▸ SUPPLIED RECORDS
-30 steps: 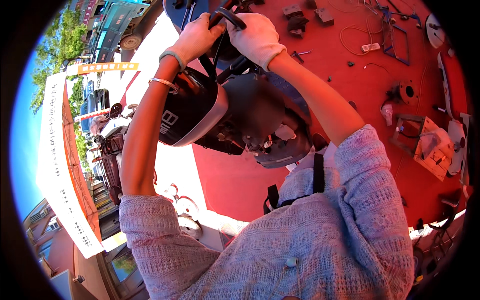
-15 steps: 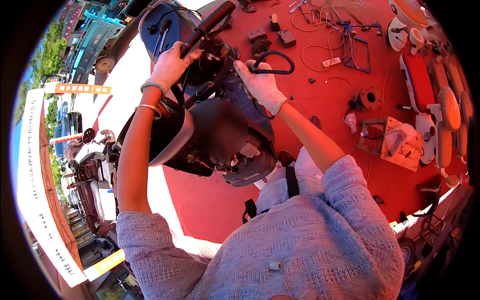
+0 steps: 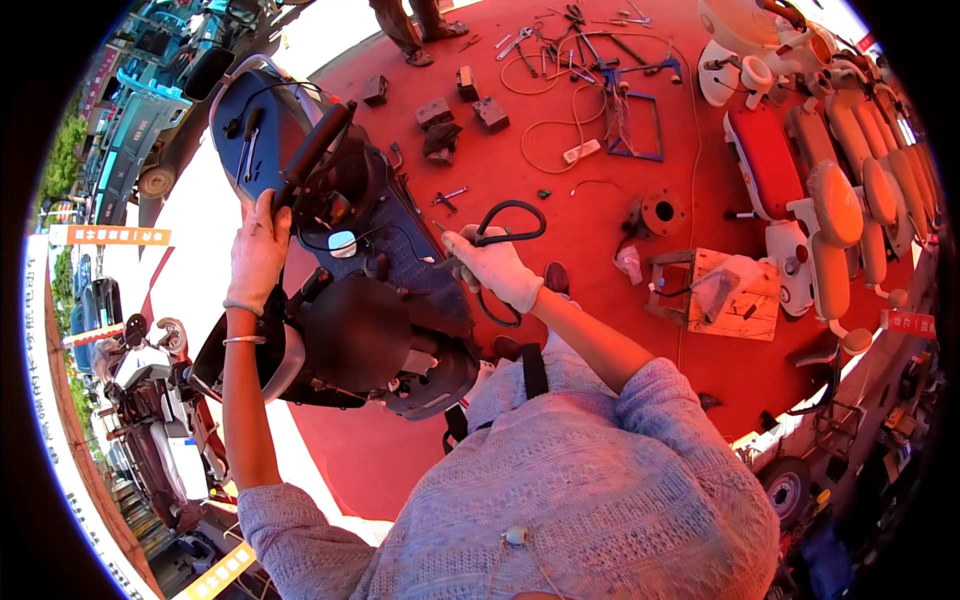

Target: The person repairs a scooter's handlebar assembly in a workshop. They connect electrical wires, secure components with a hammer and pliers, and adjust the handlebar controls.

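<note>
A white glove covers my left hand (image 3: 258, 255), whose fingers close round the lower end of a thick black bar (image 3: 320, 140) on a partly stripped scooter. My right hand (image 3: 492, 268), also gloved, grips a stiff black cable (image 3: 530, 208). One loop of it stands out above the fingers, and another hangs below the palm. Something thin pokes from the fingertips toward the scooter, too small to name. Between my hands lie the scooter's dark footboard (image 3: 425, 245) and loose wires. A tool with two long arms (image 3: 250, 150) rests on the blue panel (image 3: 232, 115).
On the red floor lie several dark blocks (image 3: 434, 114), scattered hand tools, a blue metal frame (image 3: 637, 125) and a power strip (image 3: 581, 151). A wooden crate (image 3: 745, 300) and a row of scooter seats (image 3: 835, 200) stand right. A person's legs (image 3: 405, 25) show at the top.
The view has shifted, so the scooter and both hands sit further left and lower. More of the footboard shows. Both hands keep their grips, and a person's legs show more fully.
</note>
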`<action>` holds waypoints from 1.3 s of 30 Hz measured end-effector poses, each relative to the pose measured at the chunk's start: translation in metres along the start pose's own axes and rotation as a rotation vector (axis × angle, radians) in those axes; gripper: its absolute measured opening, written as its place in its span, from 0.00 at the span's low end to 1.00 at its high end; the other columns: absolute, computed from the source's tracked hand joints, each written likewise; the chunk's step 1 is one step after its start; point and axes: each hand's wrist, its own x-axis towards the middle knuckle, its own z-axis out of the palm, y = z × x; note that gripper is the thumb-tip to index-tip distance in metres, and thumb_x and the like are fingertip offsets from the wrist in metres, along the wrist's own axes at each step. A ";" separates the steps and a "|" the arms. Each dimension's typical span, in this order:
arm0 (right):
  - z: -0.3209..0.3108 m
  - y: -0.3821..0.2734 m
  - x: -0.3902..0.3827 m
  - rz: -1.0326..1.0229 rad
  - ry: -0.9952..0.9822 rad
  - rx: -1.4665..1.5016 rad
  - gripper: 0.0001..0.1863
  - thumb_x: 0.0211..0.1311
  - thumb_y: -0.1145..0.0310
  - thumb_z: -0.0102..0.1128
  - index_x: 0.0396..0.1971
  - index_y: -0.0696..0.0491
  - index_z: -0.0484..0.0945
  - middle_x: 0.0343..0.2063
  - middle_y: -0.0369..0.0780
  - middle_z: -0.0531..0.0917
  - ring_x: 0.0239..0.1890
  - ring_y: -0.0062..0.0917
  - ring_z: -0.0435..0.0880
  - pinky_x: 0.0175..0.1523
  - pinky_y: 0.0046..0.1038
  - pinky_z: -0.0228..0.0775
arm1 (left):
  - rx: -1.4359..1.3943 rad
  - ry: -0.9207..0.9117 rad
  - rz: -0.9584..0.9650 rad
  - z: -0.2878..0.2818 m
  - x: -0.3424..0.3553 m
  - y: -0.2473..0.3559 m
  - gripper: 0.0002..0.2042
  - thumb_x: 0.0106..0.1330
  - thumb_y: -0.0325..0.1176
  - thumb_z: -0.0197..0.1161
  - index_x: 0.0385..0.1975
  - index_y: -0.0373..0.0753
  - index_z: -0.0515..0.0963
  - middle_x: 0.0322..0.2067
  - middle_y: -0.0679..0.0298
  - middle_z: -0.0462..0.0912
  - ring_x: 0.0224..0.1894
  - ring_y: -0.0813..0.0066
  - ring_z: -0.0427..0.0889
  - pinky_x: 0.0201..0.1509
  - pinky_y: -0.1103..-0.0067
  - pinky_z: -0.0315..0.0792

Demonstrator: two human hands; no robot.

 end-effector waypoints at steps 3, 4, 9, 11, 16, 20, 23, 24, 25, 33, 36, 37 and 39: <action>-0.035 -0.008 0.006 0.005 -0.028 -0.056 0.12 0.64 0.65 0.55 0.25 0.57 0.71 0.16 0.35 0.74 0.14 0.16 0.72 0.18 0.20 0.63 | 0.054 -0.031 -0.075 0.001 0.001 0.003 0.18 0.70 0.41 0.49 0.54 0.37 0.66 0.42 0.49 0.77 0.41 0.46 0.78 0.43 0.63 0.72; -0.049 -0.004 0.011 -0.011 -0.041 -0.048 0.12 0.65 0.66 0.54 0.27 0.58 0.72 0.17 0.36 0.76 0.16 0.16 0.73 0.20 0.19 0.66 | 0.074 0.000 -0.057 0.002 0.000 0.004 0.17 0.69 0.40 0.51 0.52 0.36 0.67 0.42 0.49 0.78 0.41 0.46 0.78 0.42 0.63 0.72; -0.109 -0.010 0.026 0.012 -0.048 0.003 0.08 0.65 0.71 0.52 0.33 0.61 0.72 0.21 0.38 0.77 0.21 0.18 0.77 0.29 0.22 0.72 | 0.014 0.070 -0.105 -0.003 0.003 0.019 0.12 0.67 0.39 0.54 0.44 0.39 0.72 0.34 0.54 0.79 0.34 0.50 0.78 0.36 0.64 0.72; -0.128 -0.009 0.032 0.021 -0.053 0.006 0.08 0.66 0.71 0.50 0.38 0.61 0.73 0.26 0.39 0.80 0.26 0.19 0.79 0.34 0.22 0.74 | 0.026 0.089 -0.149 0.000 0.005 0.020 0.11 0.67 0.39 0.55 0.41 0.39 0.73 0.30 0.55 0.80 0.32 0.51 0.78 0.35 0.65 0.71; -0.155 -0.017 0.047 -0.130 -0.037 -0.013 0.12 0.66 0.69 0.51 0.44 0.60 0.74 0.34 0.41 0.81 0.31 0.19 0.80 0.39 0.20 0.74 | -0.014 0.062 -0.362 0.001 0.015 0.029 0.16 0.65 0.49 0.57 0.31 0.39 0.73 0.23 0.55 0.78 0.27 0.51 0.77 0.29 0.66 0.68; -0.162 -0.050 0.044 -0.018 0.054 0.068 0.10 0.65 0.70 0.52 0.41 0.61 0.73 0.29 0.40 0.80 0.29 0.18 0.78 0.35 0.20 0.72 | 0.050 0.104 -0.345 0.008 0.015 0.026 0.15 0.65 0.47 0.57 0.31 0.39 0.73 0.23 0.54 0.78 0.27 0.50 0.77 0.29 0.65 0.68; -0.176 -0.065 0.047 0.011 0.064 0.046 0.11 0.65 0.71 0.52 0.42 0.62 0.73 0.29 0.40 0.79 0.27 0.17 0.75 0.33 0.20 0.70 | 0.057 0.105 -0.287 0.007 0.012 0.024 0.13 0.66 0.43 0.56 0.36 0.37 0.73 0.28 0.52 0.79 0.30 0.49 0.77 0.33 0.64 0.69; -0.181 -0.067 0.050 0.009 0.070 0.031 0.11 0.65 0.71 0.52 0.42 0.62 0.73 0.29 0.40 0.79 0.26 0.17 0.75 0.33 0.20 0.69 | 0.065 0.100 -0.241 0.010 0.009 0.016 0.13 0.67 0.40 0.55 0.41 0.36 0.73 0.33 0.51 0.78 0.34 0.49 0.77 0.37 0.64 0.69; -0.186 -0.069 0.054 0.009 0.075 0.015 0.11 0.65 0.71 0.52 0.42 0.62 0.73 0.29 0.40 0.79 0.26 0.16 0.74 0.32 0.20 0.69 | 0.056 0.072 -0.228 0.010 0.005 0.011 0.13 0.66 0.37 0.55 0.47 0.38 0.72 0.37 0.54 0.78 0.38 0.51 0.77 0.41 0.65 0.69; -0.188 -0.123 0.118 -0.048 0.056 0.036 0.09 0.64 0.71 0.51 0.40 0.62 0.73 0.27 0.39 0.78 0.26 0.17 0.74 0.32 0.19 0.70 | 0.234 0.022 -0.317 0.010 0.004 0.027 0.15 0.66 0.35 0.54 0.52 0.43 0.68 0.40 0.58 0.76 0.41 0.53 0.75 0.44 0.64 0.69; -0.184 -0.144 0.160 -0.013 -0.002 -0.050 0.11 0.66 0.70 0.51 0.41 0.62 0.74 0.28 0.38 0.79 0.27 0.16 0.75 0.34 0.19 0.70 | 0.198 -0.074 -0.404 0.004 0.013 0.035 0.16 0.66 0.35 0.55 0.52 0.43 0.68 0.40 0.57 0.76 0.41 0.53 0.76 0.44 0.64 0.69; -0.184 -0.149 0.175 -0.004 -0.029 -0.096 0.12 0.66 0.69 0.50 0.42 0.62 0.75 0.28 0.38 0.80 0.27 0.16 0.76 0.34 0.20 0.70 | 0.188 -0.111 -0.429 0.002 0.014 0.036 0.16 0.66 0.35 0.55 0.52 0.42 0.68 0.40 0.57 0.76 0.41 0.53 0.76 0.44 0.64 0.69; -0.176 -0.154 0.206 0.039 -0.050 -0.055 0.11 0.66 0.71 0.50 0.41 0.62 0.74 0.28 0.37 0.79 0.26 0.15 0.75 0.34 0.19 0.70 | 0.116 -0.157 -0.473 -0.002 0.020 0.037 0.17 0.61 0.32 0.59 0.50 0.41 0.69 0.41 0.57 0.76 0.41 0.52 0.75 0.44 0.63 0.69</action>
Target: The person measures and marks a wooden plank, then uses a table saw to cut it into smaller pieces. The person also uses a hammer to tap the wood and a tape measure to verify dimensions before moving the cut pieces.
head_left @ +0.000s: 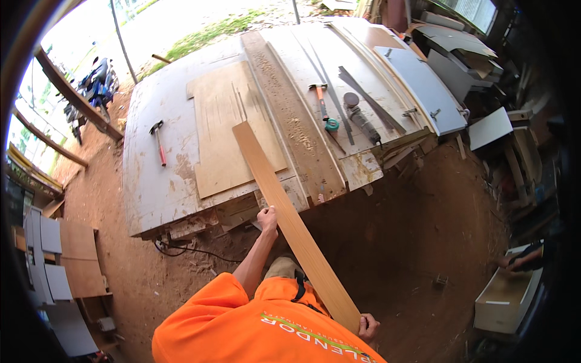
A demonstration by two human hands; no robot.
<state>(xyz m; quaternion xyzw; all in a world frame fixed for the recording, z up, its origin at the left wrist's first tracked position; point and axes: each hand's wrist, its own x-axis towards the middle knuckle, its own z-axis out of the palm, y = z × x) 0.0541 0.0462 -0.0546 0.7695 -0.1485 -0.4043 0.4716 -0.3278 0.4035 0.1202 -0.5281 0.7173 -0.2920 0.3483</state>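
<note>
Two-handed, held a long wooden strip [292, 224] with its far end over a thin sheet [215, 139] on the table [147, 196], left hand [267, 219] closed on its edge midway, right hand [368, 327] clasping its near end. Seemingly had lifting done, setting down left.

Long brown plank [294, 227]; slantwise

hammers [161, 146]: 2 | power tool [362, 123]: 1 | held plank [293, 225]: 1 | plywood panel [219, 138]: 1
</note>
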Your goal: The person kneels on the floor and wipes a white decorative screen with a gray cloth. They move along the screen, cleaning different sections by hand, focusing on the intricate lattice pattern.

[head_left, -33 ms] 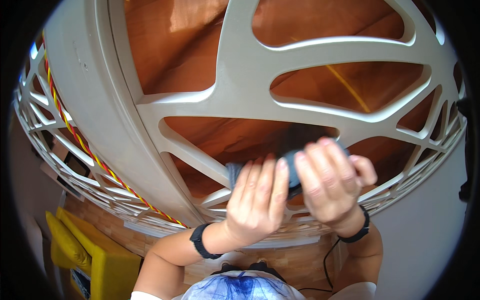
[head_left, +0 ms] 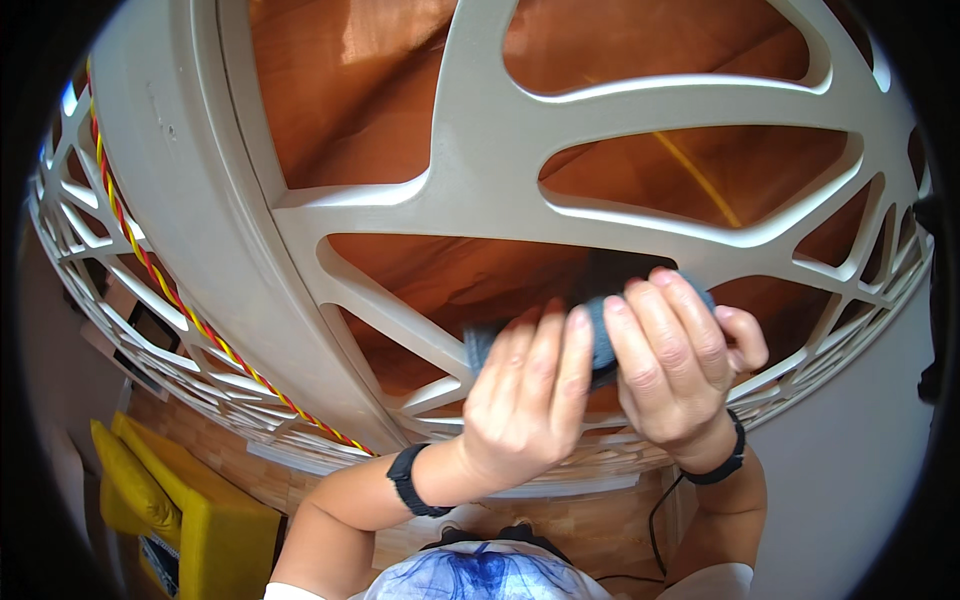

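Note:
My left hand (head_left: 525,395) and my right hand (head_left: 672,365) are side by side, each with its fingers curled over a dark blue-grey strip, cloth-like or sandpaper-like (head_left: 603,335). Its left end, beyond my left fingers, is blurred. Most of the strip is hidden under my hands, so its exact kind cannot be told. It lies against a lower strut of a large white openwork panel (head_left: 480,180), in front of one of the rounded openings. My right thumb sticks out to the right.
Orange-brown sheeting (head_left: 350,110) shows through the openings. A smooth white upright post (head_left: 200,200) borders the panel on the left, with a red-and-yellow twisted cord (head_left: 160,285) beyond it. A yellow armchair (head_left: 225,525) stands on the wooden floor (head_left: 420,550). A black cable (head_left: 652,530) hangs at lower right.
Both hands have shifted slightly to the right, with the blue-grey strip between them. The panel and the surroundings stay put.

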Tool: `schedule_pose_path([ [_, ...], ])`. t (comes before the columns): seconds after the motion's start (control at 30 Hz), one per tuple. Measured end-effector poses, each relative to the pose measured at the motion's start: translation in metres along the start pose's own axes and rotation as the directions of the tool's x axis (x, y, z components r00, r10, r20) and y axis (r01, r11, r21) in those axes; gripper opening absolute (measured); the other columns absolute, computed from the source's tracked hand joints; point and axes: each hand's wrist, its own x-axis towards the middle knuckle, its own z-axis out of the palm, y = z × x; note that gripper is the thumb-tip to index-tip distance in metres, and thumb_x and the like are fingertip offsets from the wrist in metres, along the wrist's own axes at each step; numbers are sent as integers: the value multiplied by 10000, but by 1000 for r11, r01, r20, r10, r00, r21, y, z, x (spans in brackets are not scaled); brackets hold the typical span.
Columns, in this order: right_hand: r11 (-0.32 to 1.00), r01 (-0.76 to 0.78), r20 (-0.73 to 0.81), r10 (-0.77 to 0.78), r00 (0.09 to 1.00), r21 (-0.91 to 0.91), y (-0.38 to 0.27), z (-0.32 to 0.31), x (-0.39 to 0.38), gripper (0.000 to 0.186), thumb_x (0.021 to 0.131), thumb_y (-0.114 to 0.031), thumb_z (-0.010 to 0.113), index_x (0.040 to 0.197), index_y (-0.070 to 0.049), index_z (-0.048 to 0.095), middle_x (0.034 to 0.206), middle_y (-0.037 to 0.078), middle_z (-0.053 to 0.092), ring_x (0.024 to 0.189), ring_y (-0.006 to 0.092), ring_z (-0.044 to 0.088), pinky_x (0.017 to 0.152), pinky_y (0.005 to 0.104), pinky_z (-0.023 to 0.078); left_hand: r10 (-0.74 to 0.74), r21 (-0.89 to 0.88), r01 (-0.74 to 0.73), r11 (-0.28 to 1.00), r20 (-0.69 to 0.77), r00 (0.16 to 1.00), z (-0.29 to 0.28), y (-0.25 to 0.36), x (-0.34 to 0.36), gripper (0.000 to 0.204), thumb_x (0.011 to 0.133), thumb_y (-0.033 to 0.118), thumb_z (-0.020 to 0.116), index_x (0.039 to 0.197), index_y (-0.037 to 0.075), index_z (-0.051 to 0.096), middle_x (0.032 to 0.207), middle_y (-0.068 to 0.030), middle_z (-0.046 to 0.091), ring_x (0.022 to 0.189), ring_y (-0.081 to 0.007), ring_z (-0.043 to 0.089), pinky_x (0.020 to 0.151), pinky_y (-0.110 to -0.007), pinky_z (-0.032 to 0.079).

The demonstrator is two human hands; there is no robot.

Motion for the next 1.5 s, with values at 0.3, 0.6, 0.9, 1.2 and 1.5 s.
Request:
schedule_pose_path([
  [0.3, 979, 7, -85, 10, 996, 206, -24, 19, -9, 173, 860, -101, 620, 1012, -90, 701, 1013, 44, 684, 1021, 185, 632, 904, 325, 333, 51, -49, -50, 998, 27, 998, -15, -14, -11, 329, 822, -7, 602, 1124, -137, 601, 1067, -272, 635, 919, -349, 673, 771, -406, 579],
  [0.6, 900, -23, -117, 82, 990, 434, -67, 31, -41, 204, 859, -50, 594, 1035, -55, 696, 1054, 55, 681, 991, 185, 608, 891, 337, 338, 54, 47, -54, 997, -5, 999, -43, -31, -65, 279, 813, 69, 660, 1087, 15, 670, 1070, -128, 661, 977, -273, 652, 820, -341, 541],
  [0.9, 848, -101, -44, 145, 989, 521, -125, 55, -67, 244, 789, -87, 650, 1020, -40, 715, 1015, 71, 676, 915, 199, 623, 774, 344, 408, -286, -106, 301, 948, 133, 949, -26, -35, -114, 479, 794, -31, 604, 1259, -70, 491, 1191, -270, 580, 1020, -403, 623, 887, -470, 512],
  [1.2, 668, -362, 110, 388, 915, 650, -150, 71, -83, 285, 708, 95, 661, 981, 13, 645, 895, 168, 614, 748, 342, 607, 658, 430, 492, -263, -122, 275, 954, 106, 959, -29, -39, -117, 446, 743, -72, 584, 1189, -100, 577, 1152, -270, 610, 1040, -415, 632, 922, -491, 518],
  [1.5, 429, -448, 259, 430, 865, 784, -182, 72, -82, 415, 669, 121, 654, 1061, 18, 562, 866, 199, 590, 742, 383, 598, 674, 442, 495, -252, -87, 265, 960, 134, 958, -38, -46, -124, 499, 706, -2, 652, 1196, -73, 588, 1166, -243, 618, 1017, -374, 646, 874, -417, 529],
])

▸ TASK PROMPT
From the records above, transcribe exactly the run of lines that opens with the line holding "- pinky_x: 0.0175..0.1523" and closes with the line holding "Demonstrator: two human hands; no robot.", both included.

▸ RESPONSE TO THE EXERCISE
  - pinky_x: 0.0175..0.1523
  - pinky_y: 0.0046..0.1038
  - pinky_z: -0.0228..0.0775
arm1 (left):
  - rx: -1.4359..1.3943 rad
  - ry: -0.9207..0.9117 rad
  - rz: -0.9584..0.9650 rad
  - z: -0.2878..0.2818 m
  - x: -0.3424..0.3553 m
  - y: -0.2473..0.3559 m
  - gripper: 0.0002..0.2042
  - thumb_x: 0.0106..0.1330
  - thumb_y: -0.0325..0.1176
  - thumb_z: -0.0197..0.1161
  - index_x: 0.0385..0.1975
  - index_y: -0.0373..0.0753
  - index_z: -0.0515..0.0963
  - middle_x: 0.0322..0.2067
  - middle_y: -0.0679..0.0298
  - middle_z: -0.0462..0.0912
  - ring_x: 0.0224..0.1894
  - ring_y: -0.0813..0.0066
  - ring_z: -0.0427..0.0889
  - pinky_x: 0.0201..0.1509
  - pinky_y: -0.1103..-0.0067
  - pinky_z: -0.0315..0.0792

Demonstrator: two human hands; no robot.

The output has been completed.